After two or three weeks on the road it is not unusual to not be able to remember the day of the week or the date. In one sense, there is a sameness to this type of trip. After a while RV campgrounds start to look the same and the hours spent driving from one town to the next blend together. But, the important point is that the date of the month or even the specific day of the week becomes unimportant. What begins to matter are the experiences and memories. The calendar becomes unimportant. For some of us, that is hard to accept. But, accept you must.

(Being a little) Crazy:

To spend several weeks, or even longer with many of our normal creature comforts no longer part of a daily routine requires an openness that may border on being slightly crazy. Deciding if the shower facility at a particular campground is clean enough to use, putting $100 worth of gas into an apparently bottomless pit of an RV gas tank every third day, and wearing the same limited wardrobe week after week can become tiring.

The menu is restricted to what a small refrigerator ( and even smaller freezer) can hold between shopping trips. When you want to stay in touch with family and friends, Internet connections, even cell phone service, can be frustratingly poor.

It helps tremendously to let yourself go. If you want your regular lifestyle and all that implies, you are going to be frustrated. If you like a vacation with room service, clean sheets every night, and a poolside cocktail, stay away from the RV dealer.

The RV lifestyle is not inexpensive.
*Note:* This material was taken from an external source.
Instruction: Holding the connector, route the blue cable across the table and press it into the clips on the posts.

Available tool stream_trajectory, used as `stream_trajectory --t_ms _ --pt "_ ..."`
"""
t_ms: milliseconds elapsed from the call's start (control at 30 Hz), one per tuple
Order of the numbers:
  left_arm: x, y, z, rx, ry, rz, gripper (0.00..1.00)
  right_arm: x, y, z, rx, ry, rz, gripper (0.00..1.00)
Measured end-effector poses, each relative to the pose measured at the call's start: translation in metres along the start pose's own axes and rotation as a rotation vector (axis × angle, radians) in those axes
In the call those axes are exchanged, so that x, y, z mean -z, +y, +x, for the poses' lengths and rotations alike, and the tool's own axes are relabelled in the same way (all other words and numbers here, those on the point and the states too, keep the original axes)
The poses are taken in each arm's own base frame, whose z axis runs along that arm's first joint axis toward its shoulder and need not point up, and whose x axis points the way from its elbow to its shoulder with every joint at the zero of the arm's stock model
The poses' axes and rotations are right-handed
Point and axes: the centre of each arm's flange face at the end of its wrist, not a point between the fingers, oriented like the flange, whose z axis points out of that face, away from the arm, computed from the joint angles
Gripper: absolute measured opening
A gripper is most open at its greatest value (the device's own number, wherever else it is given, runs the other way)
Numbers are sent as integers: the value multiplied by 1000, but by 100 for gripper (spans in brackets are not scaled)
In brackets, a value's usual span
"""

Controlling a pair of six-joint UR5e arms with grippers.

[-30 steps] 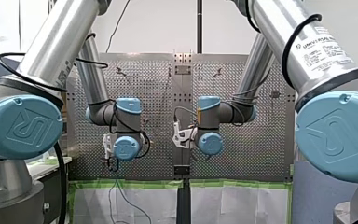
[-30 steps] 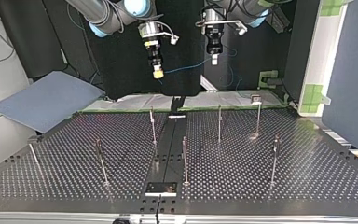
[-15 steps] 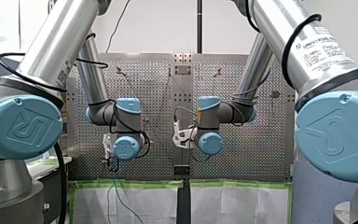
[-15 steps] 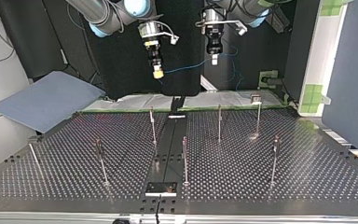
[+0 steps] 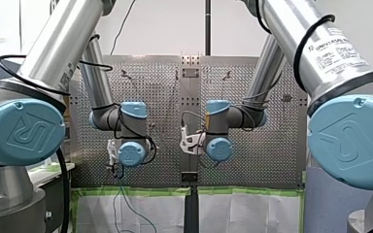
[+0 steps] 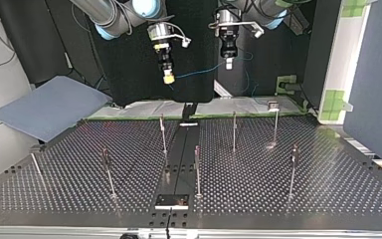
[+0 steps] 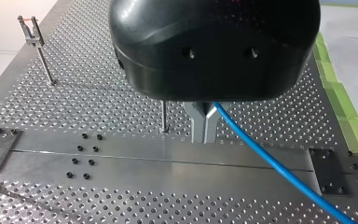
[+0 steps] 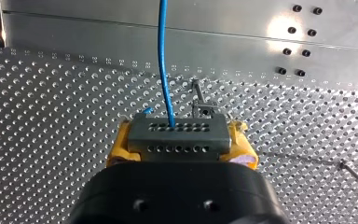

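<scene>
- Blue and thin, the cable [image 8: 164, 60] looks light and limp. I judge it will sag and swing wherever it is not kept taut.
- Its connector [image 8: 177, 133], a grey block with rows of holes, is the rigid part and the surest place to hold. My right claw [image 6: 168, 77] is clamped on it between yellow pads [image 8: 115, 151], and the cable leaves from the block's face.
- My left claw [image 7: 204, 125] has its metal fingers together with the cable coming out from between them, so it seems pinched there. The smooth jacket will likely slide on the metal, which would help in feeding it out.
- In the top view the cable hangs in the air between the two claws, well above the desk [image 6: 303, 199] and in no clip yet.
- For the posts [image 6: 234, 130], I would hold the cable just beside each clip, since a long free span would likely buckle rather than press in.
</scene>
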Motion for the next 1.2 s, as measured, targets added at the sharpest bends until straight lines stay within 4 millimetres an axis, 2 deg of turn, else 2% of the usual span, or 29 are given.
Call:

The upfront cost is enough to make your budget scream.  Even with a small, pop up camper, you will find most RV campgrounds cost from $30 to $75 a night, or more. A motorhome is lucky to get 10-12 miles a gallon. Repairs can be expensive. If you tow a trailer you probably need a large SUV or truck to pull it.

Even with all this "craziness," life on the road is addictive and stimulating. It produces experiences you can have in no other way. It gets into your blood.

As regular readers know, my wife and I RV'd for almost 5 years. We loved the trips and have incredible memories (and photos) to prove it. About 10 months ago we sold our motorhome. We thought the time was right to move to another phase of our retirement travels: cruises and airplane flights to where we wanted to go.

RV travel was a special time for us. We had our share of on-the-road hassles and irritations. But, overall, we don't regret that part of our satisfying retirement for a second. In all honesty, we miss the freedom.